Assigned task
Give back exactly the first lines of the entries below, through the line with "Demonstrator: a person".
<<<<
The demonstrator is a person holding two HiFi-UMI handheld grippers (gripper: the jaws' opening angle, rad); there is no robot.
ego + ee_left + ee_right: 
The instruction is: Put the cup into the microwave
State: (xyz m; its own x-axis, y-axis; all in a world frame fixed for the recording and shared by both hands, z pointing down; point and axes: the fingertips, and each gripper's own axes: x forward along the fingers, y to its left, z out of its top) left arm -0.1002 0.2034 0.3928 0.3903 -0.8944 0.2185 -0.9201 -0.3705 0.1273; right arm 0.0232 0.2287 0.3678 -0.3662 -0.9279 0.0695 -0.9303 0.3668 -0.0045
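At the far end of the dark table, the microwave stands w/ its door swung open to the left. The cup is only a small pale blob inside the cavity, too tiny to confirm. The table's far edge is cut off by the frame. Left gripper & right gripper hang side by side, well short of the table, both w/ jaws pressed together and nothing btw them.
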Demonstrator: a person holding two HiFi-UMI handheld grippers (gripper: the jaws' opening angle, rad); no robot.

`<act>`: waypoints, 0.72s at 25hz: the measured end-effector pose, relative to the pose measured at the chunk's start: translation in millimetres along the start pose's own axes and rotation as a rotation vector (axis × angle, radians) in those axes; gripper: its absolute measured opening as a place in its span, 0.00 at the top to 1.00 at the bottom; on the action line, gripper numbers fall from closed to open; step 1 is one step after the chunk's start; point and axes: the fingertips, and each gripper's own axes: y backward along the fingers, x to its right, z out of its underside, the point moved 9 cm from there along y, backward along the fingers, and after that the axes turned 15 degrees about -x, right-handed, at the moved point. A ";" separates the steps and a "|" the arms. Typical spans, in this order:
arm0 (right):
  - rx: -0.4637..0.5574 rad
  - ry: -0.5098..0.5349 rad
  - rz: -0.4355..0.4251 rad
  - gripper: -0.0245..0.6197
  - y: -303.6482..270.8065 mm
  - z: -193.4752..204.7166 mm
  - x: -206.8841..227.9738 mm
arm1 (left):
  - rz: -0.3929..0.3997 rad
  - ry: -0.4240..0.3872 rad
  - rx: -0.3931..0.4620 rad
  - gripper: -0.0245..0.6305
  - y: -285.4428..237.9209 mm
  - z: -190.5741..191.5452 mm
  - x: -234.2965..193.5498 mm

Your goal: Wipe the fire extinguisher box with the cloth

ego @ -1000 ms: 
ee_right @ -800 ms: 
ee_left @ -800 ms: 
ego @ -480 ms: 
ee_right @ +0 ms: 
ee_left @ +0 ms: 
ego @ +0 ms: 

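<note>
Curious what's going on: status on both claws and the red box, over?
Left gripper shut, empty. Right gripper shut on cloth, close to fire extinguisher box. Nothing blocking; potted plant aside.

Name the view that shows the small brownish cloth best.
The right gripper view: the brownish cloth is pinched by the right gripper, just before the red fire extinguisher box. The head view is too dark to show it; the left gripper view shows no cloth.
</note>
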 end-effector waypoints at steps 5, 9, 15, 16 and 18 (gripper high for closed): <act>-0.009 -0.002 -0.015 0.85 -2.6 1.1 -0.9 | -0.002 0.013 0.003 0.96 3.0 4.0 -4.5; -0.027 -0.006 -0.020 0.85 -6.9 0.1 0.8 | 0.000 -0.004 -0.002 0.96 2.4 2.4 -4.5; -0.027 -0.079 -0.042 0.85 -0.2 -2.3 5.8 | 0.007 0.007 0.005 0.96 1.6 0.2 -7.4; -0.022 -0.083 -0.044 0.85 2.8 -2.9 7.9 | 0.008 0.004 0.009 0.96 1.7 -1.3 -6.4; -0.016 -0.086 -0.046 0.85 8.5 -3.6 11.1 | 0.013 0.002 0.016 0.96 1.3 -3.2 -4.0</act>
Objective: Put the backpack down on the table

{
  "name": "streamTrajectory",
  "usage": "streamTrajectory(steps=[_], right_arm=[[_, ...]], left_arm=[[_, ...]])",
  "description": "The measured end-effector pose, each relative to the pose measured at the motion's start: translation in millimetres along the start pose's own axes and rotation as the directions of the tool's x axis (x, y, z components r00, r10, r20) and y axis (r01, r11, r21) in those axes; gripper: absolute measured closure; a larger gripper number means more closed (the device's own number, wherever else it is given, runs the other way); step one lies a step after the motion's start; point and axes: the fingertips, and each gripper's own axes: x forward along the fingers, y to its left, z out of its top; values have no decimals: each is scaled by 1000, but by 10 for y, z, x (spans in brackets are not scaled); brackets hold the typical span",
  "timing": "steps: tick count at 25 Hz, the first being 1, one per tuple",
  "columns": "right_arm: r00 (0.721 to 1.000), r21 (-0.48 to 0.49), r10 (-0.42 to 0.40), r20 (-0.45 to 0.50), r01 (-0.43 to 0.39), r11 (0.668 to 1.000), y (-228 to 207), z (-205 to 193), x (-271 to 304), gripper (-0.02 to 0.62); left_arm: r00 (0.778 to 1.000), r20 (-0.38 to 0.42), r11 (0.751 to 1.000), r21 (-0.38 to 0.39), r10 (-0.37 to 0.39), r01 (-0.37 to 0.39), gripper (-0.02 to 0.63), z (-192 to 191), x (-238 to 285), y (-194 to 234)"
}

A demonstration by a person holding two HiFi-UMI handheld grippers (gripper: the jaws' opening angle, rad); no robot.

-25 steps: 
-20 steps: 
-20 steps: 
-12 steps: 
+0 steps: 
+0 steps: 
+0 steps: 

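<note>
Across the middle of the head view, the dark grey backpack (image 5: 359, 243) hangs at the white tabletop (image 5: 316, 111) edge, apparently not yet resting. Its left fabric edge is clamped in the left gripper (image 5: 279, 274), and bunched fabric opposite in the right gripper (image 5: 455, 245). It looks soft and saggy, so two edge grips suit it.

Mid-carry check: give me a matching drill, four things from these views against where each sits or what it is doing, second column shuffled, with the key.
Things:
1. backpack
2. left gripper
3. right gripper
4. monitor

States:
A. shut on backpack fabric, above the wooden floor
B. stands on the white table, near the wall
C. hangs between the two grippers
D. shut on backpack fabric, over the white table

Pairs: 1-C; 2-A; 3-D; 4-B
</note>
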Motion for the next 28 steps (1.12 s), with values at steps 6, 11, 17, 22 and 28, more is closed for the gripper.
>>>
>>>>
Task result
The demonstrator is a person holding two HiFi-UMI handheld grippers (gripper: the jaws' opening angle, rad); there is no robot.
ego + ee_left + ee_right: 
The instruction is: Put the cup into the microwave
State: (xyz m; its own x-axis, y-axis; all in a world frame fixed for the recording and shared by both hands, z pointing down; point and axes: the fingertips, and each gripper's own axes: x forward along the fingers, y to its left, z out of its top) left arm -0.1002 0.2034 0.3928 0.3903 -0.8944 0.2185 -0.9201 -0.3705 0.1273; right arm 0.0232 0.2287 0.3678 -0.3662 -0.9279 0.0695 -0.9303 0.3668 -0.0045
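At the far end of the dark table, the microwave stands w/ its door swung open to the left. The cup is only a small pale blob inside the cavity, too tiny to confirm. The table's far edge is cut off by the frame. Left gripper & right gripper hang side by side, well short of the table, both w/ jaws pressed together and nothing btw them.
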Demonstrator: a person holding two HiFi-UMI handheld grippers (gripper: the jaws' opening angle, rad); no robot.

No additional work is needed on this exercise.